Because our society is very bottom heavy with an over-emphasis concerning cultural money symbols, that money system is rotting out, for it is alone and without the other needed elements that human culture should have.
Exceedingly clever matters having to do with money are given us by Ellen Brown and that has its place. But there is more needed. Wisdom is needed as well. One should be both clever and wise when dealing with money. And the addition of more ethereal elements and higher order matters into our culture would make it stronger and make money an asset and a cultural element easy to control.
As money morphs into its many concrete manifestations we see it take form as a typical city. But future cities might look much different than our cities of today look.
What we see today on main street USA is a collection of stores that trade in physical/monetary wealth and one or two churchs, churchs that by their presence in such a culturally dead place seem to condone the lopsided nature of our current money-mad inner city downtown and mainstreet interactions. And much of the rest of our culture is just as vacuous.
To give expression to the idea that people should not serve money, as is done in capitalism, but rather money should serve people, we need to redesign towns and cities and put the people in the middle of town.

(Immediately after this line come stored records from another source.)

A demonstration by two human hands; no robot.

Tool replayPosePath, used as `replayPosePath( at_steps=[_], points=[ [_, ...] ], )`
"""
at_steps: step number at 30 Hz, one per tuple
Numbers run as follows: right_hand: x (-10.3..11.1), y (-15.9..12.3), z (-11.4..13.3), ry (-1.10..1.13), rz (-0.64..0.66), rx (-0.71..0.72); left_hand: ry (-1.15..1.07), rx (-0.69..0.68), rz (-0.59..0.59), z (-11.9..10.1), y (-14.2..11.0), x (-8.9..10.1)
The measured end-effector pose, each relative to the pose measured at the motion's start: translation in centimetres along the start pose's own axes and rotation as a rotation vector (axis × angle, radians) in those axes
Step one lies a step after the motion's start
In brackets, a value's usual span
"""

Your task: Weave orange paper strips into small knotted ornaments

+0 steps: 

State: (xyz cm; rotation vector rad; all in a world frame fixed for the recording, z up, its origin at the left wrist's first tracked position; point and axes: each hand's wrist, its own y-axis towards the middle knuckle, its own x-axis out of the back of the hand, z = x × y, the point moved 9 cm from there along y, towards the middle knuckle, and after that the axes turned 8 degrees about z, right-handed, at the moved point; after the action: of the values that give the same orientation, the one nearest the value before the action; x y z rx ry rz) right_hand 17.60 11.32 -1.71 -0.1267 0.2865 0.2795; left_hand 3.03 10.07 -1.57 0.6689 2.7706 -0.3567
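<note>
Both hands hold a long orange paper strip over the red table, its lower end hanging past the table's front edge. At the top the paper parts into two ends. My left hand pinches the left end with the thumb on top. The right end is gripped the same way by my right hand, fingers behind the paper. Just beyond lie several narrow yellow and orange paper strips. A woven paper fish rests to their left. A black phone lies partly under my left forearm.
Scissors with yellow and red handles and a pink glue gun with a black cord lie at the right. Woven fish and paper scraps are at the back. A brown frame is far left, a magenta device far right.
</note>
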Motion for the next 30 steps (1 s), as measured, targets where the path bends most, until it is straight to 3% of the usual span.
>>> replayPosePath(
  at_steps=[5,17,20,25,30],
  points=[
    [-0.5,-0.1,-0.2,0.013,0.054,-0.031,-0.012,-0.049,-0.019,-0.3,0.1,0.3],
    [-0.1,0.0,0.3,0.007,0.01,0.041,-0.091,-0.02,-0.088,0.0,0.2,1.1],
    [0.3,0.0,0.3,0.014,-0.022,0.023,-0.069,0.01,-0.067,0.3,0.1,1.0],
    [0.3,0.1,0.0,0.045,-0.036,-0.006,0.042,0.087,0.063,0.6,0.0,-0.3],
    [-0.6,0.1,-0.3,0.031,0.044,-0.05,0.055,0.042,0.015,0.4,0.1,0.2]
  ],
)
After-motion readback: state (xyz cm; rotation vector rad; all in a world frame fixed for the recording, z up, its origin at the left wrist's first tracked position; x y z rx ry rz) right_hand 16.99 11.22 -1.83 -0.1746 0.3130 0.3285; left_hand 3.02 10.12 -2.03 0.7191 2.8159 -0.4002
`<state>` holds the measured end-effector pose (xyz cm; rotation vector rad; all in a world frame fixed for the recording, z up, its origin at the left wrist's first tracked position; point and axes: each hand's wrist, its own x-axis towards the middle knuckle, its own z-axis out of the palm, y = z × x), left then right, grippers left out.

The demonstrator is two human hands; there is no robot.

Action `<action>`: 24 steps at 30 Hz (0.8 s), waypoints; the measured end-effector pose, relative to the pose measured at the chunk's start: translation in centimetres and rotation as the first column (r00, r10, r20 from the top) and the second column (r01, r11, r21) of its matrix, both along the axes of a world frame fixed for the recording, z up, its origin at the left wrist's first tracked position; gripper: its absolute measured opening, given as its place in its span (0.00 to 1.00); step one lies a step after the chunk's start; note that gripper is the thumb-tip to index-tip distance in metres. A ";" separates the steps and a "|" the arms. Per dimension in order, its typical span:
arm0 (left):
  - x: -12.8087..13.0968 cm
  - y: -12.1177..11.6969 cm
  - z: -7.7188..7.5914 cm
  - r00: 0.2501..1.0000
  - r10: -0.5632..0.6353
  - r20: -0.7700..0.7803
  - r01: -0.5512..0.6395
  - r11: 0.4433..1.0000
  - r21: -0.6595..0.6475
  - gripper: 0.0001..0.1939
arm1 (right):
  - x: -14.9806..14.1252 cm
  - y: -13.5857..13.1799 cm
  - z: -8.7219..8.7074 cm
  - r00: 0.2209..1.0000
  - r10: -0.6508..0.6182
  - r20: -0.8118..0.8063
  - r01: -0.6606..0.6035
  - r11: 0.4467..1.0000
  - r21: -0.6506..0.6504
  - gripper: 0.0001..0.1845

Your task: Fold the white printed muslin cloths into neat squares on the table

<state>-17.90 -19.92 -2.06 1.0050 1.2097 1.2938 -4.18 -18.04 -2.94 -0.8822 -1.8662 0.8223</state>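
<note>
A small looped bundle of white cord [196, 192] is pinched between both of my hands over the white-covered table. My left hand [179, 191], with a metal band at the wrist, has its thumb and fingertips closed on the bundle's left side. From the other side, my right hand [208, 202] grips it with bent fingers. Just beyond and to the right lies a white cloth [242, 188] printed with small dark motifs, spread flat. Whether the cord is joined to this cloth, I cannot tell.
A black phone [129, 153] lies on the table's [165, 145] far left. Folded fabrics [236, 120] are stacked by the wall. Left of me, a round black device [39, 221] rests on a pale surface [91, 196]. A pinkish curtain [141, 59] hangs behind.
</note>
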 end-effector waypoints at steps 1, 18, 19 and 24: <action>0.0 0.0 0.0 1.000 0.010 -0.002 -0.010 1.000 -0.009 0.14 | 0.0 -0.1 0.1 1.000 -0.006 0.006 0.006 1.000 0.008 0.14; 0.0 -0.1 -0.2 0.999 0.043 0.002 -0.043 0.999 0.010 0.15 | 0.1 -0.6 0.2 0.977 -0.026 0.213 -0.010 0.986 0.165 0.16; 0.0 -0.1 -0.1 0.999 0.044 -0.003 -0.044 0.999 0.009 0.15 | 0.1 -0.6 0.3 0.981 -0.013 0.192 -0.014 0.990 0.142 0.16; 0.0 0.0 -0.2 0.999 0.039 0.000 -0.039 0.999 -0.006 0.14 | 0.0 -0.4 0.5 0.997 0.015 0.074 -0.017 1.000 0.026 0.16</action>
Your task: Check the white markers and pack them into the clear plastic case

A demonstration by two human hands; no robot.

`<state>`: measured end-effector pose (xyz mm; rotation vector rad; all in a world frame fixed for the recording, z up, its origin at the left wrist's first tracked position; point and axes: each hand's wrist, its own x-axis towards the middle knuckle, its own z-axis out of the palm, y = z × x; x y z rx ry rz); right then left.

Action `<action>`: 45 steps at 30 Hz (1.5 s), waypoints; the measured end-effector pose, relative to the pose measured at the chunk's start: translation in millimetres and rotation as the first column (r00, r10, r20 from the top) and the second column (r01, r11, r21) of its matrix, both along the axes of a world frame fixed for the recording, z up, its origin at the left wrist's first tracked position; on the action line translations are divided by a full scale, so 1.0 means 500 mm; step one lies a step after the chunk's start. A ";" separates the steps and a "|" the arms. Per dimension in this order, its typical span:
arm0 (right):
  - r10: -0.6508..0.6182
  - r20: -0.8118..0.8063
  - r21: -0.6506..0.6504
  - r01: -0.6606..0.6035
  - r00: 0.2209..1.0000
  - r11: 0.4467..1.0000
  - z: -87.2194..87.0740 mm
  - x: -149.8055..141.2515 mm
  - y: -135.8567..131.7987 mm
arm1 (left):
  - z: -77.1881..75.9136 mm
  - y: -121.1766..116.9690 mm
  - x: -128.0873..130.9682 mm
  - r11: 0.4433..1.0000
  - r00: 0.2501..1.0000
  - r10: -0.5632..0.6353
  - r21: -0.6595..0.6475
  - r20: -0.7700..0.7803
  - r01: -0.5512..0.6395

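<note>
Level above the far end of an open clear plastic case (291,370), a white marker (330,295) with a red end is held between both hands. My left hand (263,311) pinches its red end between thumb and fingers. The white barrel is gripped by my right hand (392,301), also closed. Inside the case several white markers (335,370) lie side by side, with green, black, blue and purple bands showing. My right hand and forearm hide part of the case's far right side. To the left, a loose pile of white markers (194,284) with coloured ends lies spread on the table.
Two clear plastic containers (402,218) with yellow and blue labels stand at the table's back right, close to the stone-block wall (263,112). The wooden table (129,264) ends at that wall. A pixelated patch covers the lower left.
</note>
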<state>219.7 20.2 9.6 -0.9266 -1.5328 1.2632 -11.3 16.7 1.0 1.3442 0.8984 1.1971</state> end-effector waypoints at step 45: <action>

I think that the architecture of a town should be built around a small park. You see these central park areas occasionally in the very center of a small town but the small park area is always empty. Why? There is something missing in today's cultural activities. One thing that is missing is feasting.
A feast is something that a culturally alive place does and culturally alive people do. It is a Yin/feminine function. It is a natural and needed complement to our dying patriarchal culture where everything is private property and rarely any shared feasting.
Too many people today feast by overindulgence in drugs. That is the wrong way to feast but it does give a needed break from the humdrum nature of life. Feasting is supposed to be physical feasting with shared food, it is supposed to be emotional feasting with shared good time, mental feasting with shared artistic performance and spiritual feasting as a spiritual something manifests in the middle of all that, as it all synthesizes into a greater whole.
To make sure that the right people were at the feast, the ones who most need it, the town should put bare bones housing near the central park. Instead of marginalizing the poorest we should let them have the center of town and they would have the easiest access to feasting. Somebody would surely then show up for feasting and parks could be full of people having a good time. And city taxes should help pay for feasting.
Just as once tribal things long ago took care of the collective, and just as patriarchal things today take care of the individual, so we need now to fuse them and take care of a collective/individual synthesis in cultural life. And with this synthesis of the cooperative/collective/Yin-feminine elements of culture with its feasting and the competitive/individual/Yang-masculine elements of culture, and its hoarding, we might see an exponential explosion of cultural activity. Feasting would be a vital part of that cultural explosion of activity.
In a culture as dead as ours feasting might turn to riot and so perhaps it should be done on a smaller level at first. But it still does need to be integrated.
Everyone should receive food stamps which they can use or not at times when there is no feasting. How would the republicans complain if everyone got the food stamps? And everyone should receive free "Inalienable right of place to be" stamps. If a person has a nice place of his own and does not want the stamps for the bare bones housing then these would go unused. Or maybe the rich man could trade his "inalienable right of place to be" stamps for something else.
And the only business in the center of town should be a grocery store that could be accessed by the poor, the old, and those without transportation for whatever reason. Churchs and centers for the arts could go there too. The hubbub of vehicles and noisy business could be taken to another part of town and a quiet peaceful place close to Nature could be kept for human cultural activity.